▸ **WHAT IS EXPECTED**
Can you transcribe the data exactly? Leave the pictures out.

━━━━━ INFORMATION SHOWN

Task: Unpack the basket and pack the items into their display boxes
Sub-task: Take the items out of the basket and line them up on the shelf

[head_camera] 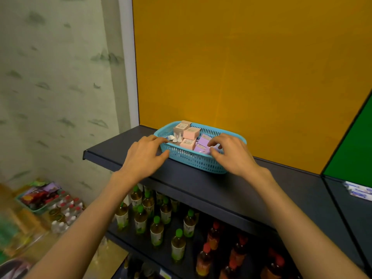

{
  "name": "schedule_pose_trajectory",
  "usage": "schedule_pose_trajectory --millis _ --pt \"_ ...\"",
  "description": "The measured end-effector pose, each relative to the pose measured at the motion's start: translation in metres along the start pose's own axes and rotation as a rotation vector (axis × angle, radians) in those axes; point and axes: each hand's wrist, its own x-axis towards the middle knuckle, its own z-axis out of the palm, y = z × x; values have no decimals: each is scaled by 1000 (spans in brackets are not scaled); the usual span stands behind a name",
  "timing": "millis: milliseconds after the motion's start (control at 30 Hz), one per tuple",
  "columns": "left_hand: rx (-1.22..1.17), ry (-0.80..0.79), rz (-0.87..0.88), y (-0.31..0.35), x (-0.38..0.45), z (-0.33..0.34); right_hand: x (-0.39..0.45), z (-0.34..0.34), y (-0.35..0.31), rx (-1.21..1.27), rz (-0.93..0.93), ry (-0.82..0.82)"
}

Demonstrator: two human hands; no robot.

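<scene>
Head view: blue basket (198, 161) sat on shelf (231, 190), still full of pink boxes (191, 132) and purple packs (203, 140). Left hand (144, 156) fingers loosely spread at rim; right hand (234, 153) fingers curled over the packs, grip unclear. No display boxes visible; unpacking barely begun.

A shop: dark shelves (211, 190) stocked with rows of bottled drinks (157, 232)
</scene>
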Motion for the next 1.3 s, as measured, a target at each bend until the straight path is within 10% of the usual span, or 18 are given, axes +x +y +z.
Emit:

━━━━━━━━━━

▸ **RESULT BELOW**
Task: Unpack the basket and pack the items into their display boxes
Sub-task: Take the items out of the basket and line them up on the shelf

[head_camera] 

{
  "name": "schedule_pose_trajectory",
  "usage": "schedule_pose_trajectory --millis _ --pt \"_ ...\"",
  "description": "The measured end-effector pose, each relative to the pose measured at the motion's start: translation in metres along the start pose's own axes and rotation as a rotation vector (axis × angle, radians) in those axes; point and axes: each hand's wrist, its own x-axis towards the middle knuckle, its own z-axis out of the palm, y = z × x; values have no decimals: each is scaled by 1000 (spans in brackets are not scaled); the usual span stands behind a name",
  "timing": "millis: milliseconds after the motion's start (control at 30 Hz), one per tuple",
  "columns": "left_hand: rx (-1.22..1.17), ry (-0.80..0.79), rz (-0.87..0.88), y (-0.31..0.35), x (-0.38..0.45), z (-0.33..0.34); right_hand: x (-0.39..0.45), z (-0.34..0.34), y (-0.35..0.31), rx (-1.21..1.27), rz (-0.93..0.93), ry (-0.82..0.82)"
}

Demonstrator: two human hands; no robot.

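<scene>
Head view: blue basket (198, 161) sat on shelf (231, 190), still full of pink boxes (191, 132) and purple packs (203, 140). Left hand (144, 156) fingers loosely spread at rim; right hand (234, 153) fingers curled over the packs, grip unclear. No display boxes visible; unpacking barely begun.

A shop: dark shelves (211, 190) stocked with rows of bottled drinks (157, 232)
</scene>
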Motion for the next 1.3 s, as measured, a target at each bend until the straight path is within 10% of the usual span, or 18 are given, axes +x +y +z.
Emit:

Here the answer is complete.